## Problem
The line that contains "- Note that" marks the start. Please set it down, with every later line of the data, exactly and without pictures.

## Collected material
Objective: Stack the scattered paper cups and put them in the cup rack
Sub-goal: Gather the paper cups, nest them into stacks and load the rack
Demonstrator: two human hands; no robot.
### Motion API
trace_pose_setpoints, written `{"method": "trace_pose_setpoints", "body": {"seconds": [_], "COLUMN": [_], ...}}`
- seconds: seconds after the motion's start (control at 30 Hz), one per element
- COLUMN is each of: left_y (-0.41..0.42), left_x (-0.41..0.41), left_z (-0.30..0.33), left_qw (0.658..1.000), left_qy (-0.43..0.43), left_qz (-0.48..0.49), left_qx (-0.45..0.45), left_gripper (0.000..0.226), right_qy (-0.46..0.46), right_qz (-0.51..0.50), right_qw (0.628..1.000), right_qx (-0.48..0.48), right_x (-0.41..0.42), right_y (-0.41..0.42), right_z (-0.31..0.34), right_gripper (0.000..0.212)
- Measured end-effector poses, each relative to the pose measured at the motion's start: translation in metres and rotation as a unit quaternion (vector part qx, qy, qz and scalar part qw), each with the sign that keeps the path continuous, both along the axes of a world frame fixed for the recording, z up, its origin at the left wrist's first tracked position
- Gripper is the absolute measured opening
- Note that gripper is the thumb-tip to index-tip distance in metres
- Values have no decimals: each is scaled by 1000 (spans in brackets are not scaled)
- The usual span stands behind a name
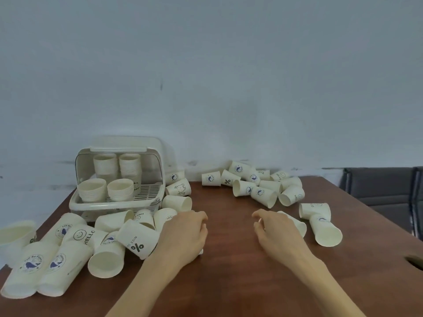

## Answer to the problem
- Note that gripper is the thumb-tip to index-tip distance in metres
- Values have no decimals: each is scaled by 1000 (spans in brackets are not scaled)
- The usual span stands behind a name

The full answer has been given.